Entries shown START

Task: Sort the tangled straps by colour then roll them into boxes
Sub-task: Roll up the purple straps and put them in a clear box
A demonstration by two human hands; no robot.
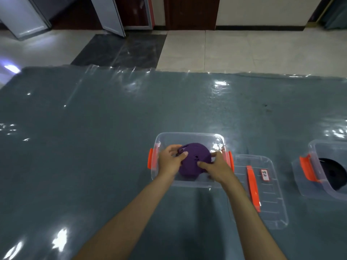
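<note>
A rolled purple strap [195, 159] sits inside a clear plastic box [189, 136] with orange latches, at the middle of the table. My left hand [171, 161] grips the roll's left side, thumb over a dark buckle near its top. My right hand [216, 168] holds the roll's right side, fingers curled onto its face. Both hands reach into the box. At the right edge a second clear box [317, 184] holds a rolled black strap [332, 172].
The box's clear lid [270, 203] with an orange handle and a red-framed label lies flat just right of the middle box. The table carries a grey-blue mat under glossy plastic film [93, 147]. Tiled floor and doors lie beyond the far edge.
</note>
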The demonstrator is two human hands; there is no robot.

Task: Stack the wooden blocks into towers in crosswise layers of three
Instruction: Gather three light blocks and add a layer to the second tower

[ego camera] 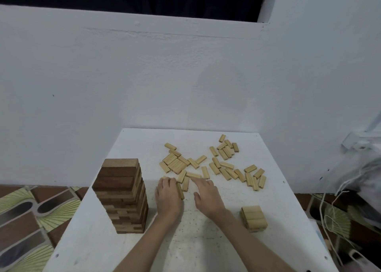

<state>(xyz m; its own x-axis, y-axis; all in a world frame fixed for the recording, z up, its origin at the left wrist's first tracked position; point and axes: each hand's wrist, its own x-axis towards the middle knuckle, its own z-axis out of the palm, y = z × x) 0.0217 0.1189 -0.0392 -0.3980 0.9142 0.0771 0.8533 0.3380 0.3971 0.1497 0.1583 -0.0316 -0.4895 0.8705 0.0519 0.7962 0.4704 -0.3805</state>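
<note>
Several loose pale wooden blocks (214, 164) lie scattered over the far half of the white table (206, 240). A tall tower of darker wood (121, 195) stands at the left. A short pale stack (254, 218), about two layers high, sits at the right. My left hand (168, 197) lies palm down with its fingers curled over blocks, one block (180, 191) pressed along its right side. My right hand (206, 195) reaches forward, fingers fairly straight, fingertips touching a block (193, 175) at the near edge of the scatter.
A white wall rises right behind the table. Patterned floor tiles (31, 220) show to the left. A plastic bag with white cords (354, 181) lies off the right edge. Bare tabletop runs between the tall tower and the short stack.
</note>
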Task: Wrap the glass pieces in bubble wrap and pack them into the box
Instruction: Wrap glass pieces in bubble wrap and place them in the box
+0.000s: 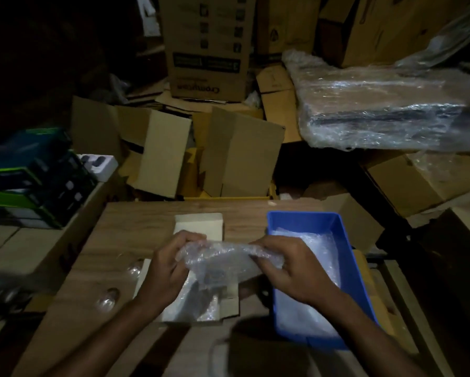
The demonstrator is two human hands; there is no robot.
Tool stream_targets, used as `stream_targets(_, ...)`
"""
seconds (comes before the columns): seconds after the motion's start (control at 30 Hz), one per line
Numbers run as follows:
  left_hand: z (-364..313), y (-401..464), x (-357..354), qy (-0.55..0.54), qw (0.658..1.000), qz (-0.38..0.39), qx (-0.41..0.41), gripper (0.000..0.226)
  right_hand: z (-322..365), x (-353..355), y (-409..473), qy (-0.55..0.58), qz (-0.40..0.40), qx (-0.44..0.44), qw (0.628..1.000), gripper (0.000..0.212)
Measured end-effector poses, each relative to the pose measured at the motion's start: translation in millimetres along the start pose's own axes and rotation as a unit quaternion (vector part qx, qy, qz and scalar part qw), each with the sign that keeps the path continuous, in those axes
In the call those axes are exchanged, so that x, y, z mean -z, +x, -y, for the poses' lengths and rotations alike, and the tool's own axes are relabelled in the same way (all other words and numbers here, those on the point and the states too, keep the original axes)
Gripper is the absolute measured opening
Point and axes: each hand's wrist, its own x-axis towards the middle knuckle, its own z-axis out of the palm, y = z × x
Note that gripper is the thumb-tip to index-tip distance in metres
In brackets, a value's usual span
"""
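From the head view, both hands meet over the middle of a wooden tabletop in dim light. The left hand and the right hand each pinch one end of a crumpled bubble wrap bundle, so each grip is clenched on that bundle, the left at its left end and the right at its right end. A darker shape shows through the plastic at the bundle's lower middle; it may be a glass piece inside, but the light is too poor to be sure.

Directly under the two grips lies a small open cardboard box, its lid flap standing out beyond the fingers on the far side. More bubble wrap lines the inside of the box below the left grip.

Just to the right of the right grip sits a blue plastic bin holding loose sheets of bubble wrap; the right wrist crosses over its near left wall.

To the left of the left grip, two clear rounded glass pieces rest bare on the tabletop, one nearer the left forearm and one just beside the box edge.

Beyond the tabletop, well away from both grips, stand empty brown cartons and a large film-wrapped package.
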Motion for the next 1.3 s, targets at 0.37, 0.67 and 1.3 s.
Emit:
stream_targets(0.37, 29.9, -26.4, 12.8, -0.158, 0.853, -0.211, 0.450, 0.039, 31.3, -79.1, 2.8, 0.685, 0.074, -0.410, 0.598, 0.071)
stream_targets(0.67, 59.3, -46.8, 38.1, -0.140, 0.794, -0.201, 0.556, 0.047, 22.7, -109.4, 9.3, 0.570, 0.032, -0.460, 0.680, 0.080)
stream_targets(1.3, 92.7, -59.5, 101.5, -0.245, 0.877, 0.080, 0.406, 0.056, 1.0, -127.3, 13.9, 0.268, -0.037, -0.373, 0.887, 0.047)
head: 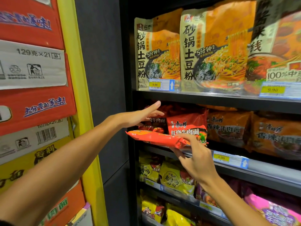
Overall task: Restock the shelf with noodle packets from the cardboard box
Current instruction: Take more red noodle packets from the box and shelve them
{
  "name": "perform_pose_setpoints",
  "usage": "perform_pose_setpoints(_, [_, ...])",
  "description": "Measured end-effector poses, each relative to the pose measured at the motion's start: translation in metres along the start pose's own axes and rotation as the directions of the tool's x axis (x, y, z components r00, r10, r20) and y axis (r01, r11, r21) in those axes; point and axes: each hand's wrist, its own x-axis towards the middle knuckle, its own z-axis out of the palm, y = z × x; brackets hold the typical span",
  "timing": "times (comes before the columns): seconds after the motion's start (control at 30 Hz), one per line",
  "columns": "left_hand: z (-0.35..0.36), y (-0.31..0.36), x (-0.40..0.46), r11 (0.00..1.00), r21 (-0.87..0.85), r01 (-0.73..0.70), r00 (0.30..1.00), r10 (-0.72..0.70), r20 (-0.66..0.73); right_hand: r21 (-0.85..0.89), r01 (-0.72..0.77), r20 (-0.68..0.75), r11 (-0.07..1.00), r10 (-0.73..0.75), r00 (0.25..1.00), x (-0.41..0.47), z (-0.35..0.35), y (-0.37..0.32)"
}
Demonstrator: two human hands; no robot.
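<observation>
Red noodle packet (156,138) in right hand (196,159), at shelf (268,170) edge

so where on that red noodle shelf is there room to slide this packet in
The dark gap under the upper shelf edge, above the standing red packets, beside the left hand. Rightwards orange packets crowd it. The right hand holds the flat packet at the front.

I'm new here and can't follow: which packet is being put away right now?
Find the dark shelving unit and its second visible shelf down. At that shelf's front edge, a flat red plastic noodle packet lies horizontally, held by the right hand. Its red neighbours stand upright; only this one lies on its side.
</observation>
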Motion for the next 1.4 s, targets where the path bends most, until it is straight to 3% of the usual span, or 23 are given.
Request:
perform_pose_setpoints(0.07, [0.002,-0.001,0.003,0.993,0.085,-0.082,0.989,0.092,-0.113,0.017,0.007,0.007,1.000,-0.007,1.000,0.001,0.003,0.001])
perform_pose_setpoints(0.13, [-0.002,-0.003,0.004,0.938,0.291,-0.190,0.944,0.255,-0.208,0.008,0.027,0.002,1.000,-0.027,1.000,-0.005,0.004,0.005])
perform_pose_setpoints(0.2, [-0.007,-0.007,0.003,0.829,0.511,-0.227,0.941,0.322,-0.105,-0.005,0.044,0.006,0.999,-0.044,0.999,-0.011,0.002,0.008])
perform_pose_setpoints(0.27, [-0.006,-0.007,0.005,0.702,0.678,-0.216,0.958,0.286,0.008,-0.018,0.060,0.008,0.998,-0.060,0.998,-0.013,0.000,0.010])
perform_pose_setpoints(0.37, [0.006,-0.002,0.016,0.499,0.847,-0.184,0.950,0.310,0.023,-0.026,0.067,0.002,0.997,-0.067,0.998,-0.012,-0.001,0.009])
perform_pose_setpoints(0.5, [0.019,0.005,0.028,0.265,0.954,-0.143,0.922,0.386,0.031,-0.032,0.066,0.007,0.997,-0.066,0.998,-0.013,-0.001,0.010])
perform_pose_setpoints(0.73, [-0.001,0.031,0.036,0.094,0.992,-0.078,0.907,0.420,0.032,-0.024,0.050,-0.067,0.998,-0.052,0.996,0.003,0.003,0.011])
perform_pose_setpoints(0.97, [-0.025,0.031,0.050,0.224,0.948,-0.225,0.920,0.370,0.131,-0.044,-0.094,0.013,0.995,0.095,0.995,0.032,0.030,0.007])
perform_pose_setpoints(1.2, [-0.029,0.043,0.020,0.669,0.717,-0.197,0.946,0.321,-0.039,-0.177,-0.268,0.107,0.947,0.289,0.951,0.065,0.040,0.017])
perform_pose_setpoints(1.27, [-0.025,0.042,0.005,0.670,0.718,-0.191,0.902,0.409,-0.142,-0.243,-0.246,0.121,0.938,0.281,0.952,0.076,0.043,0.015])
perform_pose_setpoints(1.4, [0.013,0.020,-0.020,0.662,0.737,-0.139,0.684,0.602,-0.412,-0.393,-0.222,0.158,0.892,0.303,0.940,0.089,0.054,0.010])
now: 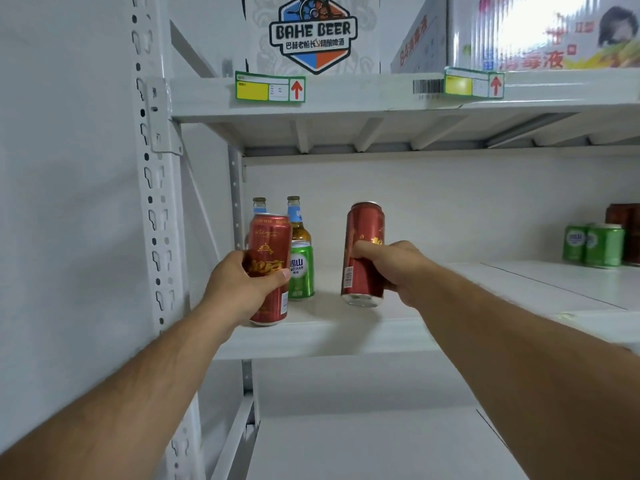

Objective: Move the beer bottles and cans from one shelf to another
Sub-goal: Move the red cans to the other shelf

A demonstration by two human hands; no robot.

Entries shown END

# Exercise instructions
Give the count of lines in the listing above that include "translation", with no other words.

# Result of the task
2